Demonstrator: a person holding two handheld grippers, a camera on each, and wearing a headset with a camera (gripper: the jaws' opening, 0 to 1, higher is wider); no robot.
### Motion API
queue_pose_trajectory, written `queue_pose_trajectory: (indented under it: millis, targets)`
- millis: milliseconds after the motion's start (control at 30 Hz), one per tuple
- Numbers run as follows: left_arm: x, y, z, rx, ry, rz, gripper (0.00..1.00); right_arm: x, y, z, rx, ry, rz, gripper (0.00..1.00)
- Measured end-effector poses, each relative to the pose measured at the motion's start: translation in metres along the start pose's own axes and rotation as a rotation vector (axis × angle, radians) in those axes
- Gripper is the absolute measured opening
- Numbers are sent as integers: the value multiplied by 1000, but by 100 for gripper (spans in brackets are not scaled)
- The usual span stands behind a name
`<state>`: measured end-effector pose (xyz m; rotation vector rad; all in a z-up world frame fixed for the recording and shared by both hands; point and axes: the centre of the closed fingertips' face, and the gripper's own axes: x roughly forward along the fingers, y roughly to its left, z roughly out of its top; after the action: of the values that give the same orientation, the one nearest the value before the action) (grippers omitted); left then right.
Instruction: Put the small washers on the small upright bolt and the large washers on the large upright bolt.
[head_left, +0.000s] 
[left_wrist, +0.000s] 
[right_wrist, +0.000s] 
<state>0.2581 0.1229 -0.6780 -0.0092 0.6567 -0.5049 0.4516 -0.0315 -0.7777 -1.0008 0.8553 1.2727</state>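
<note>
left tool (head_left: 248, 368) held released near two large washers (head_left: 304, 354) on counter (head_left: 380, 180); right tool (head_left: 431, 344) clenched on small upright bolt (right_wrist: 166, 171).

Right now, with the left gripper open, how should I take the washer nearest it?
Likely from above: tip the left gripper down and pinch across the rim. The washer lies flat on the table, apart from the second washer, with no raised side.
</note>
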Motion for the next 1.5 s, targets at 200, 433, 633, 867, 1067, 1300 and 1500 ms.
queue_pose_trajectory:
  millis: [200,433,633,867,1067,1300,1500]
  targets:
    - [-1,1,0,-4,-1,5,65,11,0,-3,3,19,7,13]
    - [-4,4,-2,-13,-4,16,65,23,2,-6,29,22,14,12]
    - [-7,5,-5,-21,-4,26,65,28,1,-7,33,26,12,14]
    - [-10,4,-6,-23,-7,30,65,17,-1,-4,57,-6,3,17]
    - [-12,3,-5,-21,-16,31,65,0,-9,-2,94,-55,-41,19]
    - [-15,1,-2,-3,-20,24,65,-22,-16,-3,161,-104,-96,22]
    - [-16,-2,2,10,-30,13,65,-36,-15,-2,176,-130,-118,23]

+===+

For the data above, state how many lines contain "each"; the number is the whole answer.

2